The decentralized structure of TikTok and its chaotic algorithm incentivizes people to make clickbait to get noticed. Rather than gradually building up a fanbase like on Twitch, TikTok's vortex of content means live-streaming creators might have to do whatever it takes to hook viewers and coax donations. It's one of the darker manifestations of the gig economy to date. Sustaining careers for creators is a TikTok-wide problem, and it isn't the creators' fault they're pushed to such extremes.
Rather than gradually building up a fanbase like on Twitch, TikTok's vortex of content means live-streaming creators might have to do whatever it takes to hook viewers and coax donations.
TikTok could make changes to help fix this, like stripping down the excess gift options and focusing more on monthly channel subscriptions. This would encourage streamers to establish communities with loyal fans rather than deploying cheap tactics to bamboozle gifts. TikTok could also create a more easily searchable "Lives" hub, with recommendations for large streamers to check out. And the platform could enforce its rules better, like its policy that prohibits "frauds and scams" (as well as specific content areas like gambling, which is another popular TikTok Live subgenre). I asked TikTok about this. In an email statement I received on Tuesday, the company said it is actively "identifying and removing" content that violates its guidelines.
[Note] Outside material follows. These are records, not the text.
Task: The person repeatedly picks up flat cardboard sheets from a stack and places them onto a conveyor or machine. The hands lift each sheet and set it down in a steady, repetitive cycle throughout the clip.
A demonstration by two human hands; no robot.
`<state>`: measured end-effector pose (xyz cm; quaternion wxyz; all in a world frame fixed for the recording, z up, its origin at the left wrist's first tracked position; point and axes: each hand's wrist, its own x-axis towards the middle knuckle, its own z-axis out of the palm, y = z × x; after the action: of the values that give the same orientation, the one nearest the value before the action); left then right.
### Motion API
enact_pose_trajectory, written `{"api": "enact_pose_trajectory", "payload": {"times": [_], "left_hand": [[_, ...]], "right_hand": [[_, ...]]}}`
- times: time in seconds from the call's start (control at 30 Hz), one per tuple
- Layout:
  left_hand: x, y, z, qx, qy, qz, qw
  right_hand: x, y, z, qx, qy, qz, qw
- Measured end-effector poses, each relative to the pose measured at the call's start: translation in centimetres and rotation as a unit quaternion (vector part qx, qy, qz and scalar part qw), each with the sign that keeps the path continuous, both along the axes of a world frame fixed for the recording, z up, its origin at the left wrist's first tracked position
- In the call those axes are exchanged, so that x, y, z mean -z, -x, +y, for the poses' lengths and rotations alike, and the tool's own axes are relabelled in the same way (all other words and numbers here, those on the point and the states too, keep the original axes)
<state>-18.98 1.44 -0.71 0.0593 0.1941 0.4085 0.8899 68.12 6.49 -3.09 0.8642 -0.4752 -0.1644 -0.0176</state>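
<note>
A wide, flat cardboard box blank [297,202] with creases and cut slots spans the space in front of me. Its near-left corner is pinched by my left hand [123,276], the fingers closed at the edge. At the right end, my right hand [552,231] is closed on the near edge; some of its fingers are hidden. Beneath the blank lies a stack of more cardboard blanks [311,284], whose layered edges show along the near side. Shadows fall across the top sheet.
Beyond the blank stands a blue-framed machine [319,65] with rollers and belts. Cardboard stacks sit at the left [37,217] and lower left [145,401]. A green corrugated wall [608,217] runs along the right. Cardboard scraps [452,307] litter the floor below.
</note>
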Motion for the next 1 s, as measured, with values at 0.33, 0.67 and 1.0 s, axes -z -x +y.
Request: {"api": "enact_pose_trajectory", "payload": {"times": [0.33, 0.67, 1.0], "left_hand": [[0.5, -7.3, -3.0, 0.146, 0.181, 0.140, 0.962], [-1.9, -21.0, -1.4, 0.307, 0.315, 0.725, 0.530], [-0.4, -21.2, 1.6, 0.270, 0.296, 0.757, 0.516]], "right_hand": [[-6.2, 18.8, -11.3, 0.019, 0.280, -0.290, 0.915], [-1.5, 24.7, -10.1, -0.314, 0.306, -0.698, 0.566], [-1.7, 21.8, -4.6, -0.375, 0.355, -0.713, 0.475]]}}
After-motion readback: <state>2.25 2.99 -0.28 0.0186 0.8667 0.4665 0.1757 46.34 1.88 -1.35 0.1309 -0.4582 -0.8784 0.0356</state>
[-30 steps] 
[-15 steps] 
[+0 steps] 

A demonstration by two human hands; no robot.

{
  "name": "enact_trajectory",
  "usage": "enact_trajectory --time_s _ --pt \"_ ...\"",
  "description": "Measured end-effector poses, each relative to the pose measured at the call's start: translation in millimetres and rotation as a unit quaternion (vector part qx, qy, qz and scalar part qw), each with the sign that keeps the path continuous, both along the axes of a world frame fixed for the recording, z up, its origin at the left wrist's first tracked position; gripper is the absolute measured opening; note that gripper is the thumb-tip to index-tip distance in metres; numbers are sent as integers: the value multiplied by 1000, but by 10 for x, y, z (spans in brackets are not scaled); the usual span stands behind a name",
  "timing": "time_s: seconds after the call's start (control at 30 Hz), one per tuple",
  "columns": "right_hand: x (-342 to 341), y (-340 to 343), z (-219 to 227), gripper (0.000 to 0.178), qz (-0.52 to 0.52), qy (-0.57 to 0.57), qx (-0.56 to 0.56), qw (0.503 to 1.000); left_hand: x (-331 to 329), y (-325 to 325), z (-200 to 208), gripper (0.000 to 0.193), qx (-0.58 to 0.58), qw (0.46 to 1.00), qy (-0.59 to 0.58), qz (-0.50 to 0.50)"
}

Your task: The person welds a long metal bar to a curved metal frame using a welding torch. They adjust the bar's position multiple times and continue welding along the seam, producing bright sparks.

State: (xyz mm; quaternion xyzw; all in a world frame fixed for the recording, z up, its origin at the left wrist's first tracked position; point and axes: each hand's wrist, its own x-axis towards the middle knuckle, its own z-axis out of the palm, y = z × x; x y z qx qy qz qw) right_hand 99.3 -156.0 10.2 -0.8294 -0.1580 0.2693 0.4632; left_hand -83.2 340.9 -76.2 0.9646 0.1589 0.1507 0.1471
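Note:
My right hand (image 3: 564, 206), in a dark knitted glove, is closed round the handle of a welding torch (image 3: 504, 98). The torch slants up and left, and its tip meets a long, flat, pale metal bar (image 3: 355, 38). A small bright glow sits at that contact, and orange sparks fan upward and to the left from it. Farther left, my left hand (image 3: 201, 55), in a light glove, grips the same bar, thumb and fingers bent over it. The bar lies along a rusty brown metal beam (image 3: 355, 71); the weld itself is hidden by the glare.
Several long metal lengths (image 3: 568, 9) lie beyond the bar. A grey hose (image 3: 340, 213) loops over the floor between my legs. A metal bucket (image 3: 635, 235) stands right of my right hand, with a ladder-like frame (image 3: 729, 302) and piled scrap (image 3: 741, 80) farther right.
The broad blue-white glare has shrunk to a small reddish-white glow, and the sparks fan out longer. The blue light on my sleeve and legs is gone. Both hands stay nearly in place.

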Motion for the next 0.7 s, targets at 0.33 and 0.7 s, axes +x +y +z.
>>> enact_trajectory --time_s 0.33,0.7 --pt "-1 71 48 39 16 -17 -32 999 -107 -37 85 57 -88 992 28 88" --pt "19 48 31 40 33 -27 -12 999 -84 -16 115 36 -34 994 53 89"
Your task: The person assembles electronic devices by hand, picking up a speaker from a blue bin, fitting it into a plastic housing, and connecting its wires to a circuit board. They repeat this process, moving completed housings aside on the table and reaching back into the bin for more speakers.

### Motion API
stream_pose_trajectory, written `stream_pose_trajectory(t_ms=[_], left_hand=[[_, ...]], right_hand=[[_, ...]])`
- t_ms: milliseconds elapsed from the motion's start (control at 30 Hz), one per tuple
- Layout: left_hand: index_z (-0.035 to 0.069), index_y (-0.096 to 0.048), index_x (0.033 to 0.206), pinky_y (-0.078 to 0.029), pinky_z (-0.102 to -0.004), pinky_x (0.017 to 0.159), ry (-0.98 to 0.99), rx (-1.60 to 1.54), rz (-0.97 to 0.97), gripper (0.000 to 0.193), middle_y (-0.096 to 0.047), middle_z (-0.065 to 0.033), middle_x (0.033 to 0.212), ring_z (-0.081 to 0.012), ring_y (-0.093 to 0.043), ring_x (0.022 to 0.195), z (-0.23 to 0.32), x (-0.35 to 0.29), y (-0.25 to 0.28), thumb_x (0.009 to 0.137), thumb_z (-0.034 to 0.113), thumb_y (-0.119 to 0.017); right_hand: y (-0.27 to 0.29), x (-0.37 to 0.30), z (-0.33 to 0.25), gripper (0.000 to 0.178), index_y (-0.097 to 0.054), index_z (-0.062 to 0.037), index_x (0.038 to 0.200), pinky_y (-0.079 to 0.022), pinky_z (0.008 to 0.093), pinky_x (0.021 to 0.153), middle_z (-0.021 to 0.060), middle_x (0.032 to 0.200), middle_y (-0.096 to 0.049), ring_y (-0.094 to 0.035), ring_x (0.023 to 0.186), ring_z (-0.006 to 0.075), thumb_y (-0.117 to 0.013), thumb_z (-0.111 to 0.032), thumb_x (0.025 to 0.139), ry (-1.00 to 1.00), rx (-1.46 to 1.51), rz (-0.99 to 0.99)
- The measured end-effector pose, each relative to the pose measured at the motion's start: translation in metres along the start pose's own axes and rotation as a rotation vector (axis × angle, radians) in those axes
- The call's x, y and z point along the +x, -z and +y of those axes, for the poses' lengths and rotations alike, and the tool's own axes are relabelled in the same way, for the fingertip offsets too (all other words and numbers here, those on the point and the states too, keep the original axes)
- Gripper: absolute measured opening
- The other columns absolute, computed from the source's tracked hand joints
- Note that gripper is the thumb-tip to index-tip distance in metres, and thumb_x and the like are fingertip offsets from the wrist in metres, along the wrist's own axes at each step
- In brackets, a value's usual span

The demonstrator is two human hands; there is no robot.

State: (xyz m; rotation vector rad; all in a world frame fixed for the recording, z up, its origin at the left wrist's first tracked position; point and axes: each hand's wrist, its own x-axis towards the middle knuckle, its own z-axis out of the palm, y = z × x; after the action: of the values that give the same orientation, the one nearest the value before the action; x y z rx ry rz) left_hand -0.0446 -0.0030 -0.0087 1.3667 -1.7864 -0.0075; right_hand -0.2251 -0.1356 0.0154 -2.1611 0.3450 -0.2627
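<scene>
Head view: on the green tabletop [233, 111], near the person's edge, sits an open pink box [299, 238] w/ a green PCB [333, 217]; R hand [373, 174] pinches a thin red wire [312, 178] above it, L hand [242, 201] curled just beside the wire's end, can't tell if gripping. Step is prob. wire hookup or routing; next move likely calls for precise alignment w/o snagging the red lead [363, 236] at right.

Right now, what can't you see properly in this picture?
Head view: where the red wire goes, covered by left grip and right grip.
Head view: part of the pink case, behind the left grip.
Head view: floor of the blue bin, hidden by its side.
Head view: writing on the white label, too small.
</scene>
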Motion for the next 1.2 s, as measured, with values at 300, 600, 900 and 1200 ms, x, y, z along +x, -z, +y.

"Our community expects an authentic experience and we work hard to maintain that by identifying and removing behavior that violates our Community Guidelines, including fraud and impersonation," a spokesperson said. "We continue to invest in strengthening our detection and prevention mechanisms to minimize the potential for this behavior to flourish on our platform."
Even though some of the content was unsettling, the experience was ultimately fascinating and informative. In an era of personalized algorithms, it's often difficult to escape your internet bubble and discover how vast and diverse the rest of the online-scape can be. Forest spirit-hunters? An aloe vera king? Rush hour in Shibuya? I wouldn't have stumbled on any of these if it wasn't for TikTok Live. It may have felt like a maelstrom of insipid content at the moment, but the experiment was worth it for the stories.